### To do
Would you please return the lines of the material that contain the word "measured"?

****************************************

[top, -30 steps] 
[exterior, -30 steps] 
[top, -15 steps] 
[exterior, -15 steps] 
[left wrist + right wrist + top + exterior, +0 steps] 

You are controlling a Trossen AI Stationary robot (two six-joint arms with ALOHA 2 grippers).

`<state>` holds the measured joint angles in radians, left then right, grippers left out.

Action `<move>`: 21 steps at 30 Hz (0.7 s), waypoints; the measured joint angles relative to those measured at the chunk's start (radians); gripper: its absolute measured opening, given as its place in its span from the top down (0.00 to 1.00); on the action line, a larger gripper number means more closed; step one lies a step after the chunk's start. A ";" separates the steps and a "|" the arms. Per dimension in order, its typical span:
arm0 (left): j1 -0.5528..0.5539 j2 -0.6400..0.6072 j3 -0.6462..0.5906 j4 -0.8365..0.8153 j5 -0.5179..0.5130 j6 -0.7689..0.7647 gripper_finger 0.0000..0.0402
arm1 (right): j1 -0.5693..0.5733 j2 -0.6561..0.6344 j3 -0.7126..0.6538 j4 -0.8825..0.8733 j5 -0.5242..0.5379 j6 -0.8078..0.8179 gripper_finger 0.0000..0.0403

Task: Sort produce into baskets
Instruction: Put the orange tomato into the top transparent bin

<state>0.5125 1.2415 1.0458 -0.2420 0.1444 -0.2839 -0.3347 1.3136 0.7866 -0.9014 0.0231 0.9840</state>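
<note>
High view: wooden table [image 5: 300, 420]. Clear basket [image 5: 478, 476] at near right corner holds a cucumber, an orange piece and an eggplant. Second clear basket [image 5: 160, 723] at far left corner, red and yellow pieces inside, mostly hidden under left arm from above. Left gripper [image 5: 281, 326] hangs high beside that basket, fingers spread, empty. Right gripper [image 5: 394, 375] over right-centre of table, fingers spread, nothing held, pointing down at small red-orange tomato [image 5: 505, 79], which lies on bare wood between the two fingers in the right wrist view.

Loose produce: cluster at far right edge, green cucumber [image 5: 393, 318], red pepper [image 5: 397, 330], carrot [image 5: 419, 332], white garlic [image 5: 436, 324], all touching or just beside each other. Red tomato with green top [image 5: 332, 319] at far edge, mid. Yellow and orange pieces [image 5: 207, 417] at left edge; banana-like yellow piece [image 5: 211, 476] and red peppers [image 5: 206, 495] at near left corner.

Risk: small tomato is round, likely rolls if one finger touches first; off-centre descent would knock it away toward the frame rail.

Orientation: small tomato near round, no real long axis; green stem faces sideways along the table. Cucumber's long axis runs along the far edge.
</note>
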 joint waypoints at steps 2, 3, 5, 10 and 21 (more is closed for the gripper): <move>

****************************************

### Solution to this problem
`<state>` holds the measured joint angles in radians, left then right, grippers left out.
Action `<move>`: 21 steps at 30 Hz (0.7 s), waypoints; the measured joint angles relative to those measured at the chunk's start (radians); gripper: its absolute measured opening, given as its place in its span from the top down (0.00 to 1.00); on the action line, a larger gripper number means more closed; step one lies a step after the chunk's start. A ";" separates the steps and a "|" the arms. Per dimension in order, its typical span:

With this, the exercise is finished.